_ASSIGNMENT_
Exact reproduction required: print each line of the material below.

-*-*-

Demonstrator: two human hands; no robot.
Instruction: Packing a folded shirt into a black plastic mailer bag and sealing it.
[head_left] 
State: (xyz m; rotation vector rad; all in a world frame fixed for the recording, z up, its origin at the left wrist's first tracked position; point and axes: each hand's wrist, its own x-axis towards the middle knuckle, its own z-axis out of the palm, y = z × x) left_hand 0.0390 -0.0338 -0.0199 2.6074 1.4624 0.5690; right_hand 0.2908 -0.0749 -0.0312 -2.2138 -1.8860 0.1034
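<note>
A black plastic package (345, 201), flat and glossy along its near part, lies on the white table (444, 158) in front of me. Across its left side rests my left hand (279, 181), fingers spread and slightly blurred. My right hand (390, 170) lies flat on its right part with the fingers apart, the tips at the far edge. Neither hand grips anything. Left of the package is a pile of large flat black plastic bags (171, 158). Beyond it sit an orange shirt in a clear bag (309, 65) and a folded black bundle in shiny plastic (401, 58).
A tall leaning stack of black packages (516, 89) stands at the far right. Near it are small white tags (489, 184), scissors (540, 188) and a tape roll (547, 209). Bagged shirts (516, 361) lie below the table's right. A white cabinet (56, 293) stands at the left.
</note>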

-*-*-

_ANSWER FOR THE TASK_
Demonstrator: two human hands; no robot.
Instruction: Packing a folded shirt into a black plastic mailer bag and sealing it.
[head_left] 
State: (xyz m; rotation vector rad; all in a world frame fixed for the recording, z up, its origin at the left wrist's first tracked position; point and axes: each hand's wrist, its own x-axis towards the middle knuckle, its own z-axis out of the palm, y = z × x) left_hand 0.0390 -0.0338 -0.0199 2.6074 1.4624 0.5690; right_hand 0.2908 -0.0749 -0.0312 -2.2138 -1.8860 0.1034
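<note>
A black plastic package (345, 201), flat and glossy along its near part, lies on the white table (444, 158) in front of me. Across its left side rests my left hand (279, 181), fingers spread and slightly blurred. My right hand (390, 170) lies flat on its right part with the fingers apart, the tips at the far edge. Neither hand grips anything. Left of the package is a pile of large flat black plastic bags (171, 158). Beyond it sit an orange shirt in a clear bag (309, 65) and a folded black bundle in shiny plastic (401, 58).
A tall leaning stack of black packages (516, 89) stands at the far right. Near it are small white tags (489, 184), scissors (540, 188) and a tape roll (547, 209). Bagged shirts (516, 361) lie below the table's right. A white cabinet (56, 293) stands at the left.
</note>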

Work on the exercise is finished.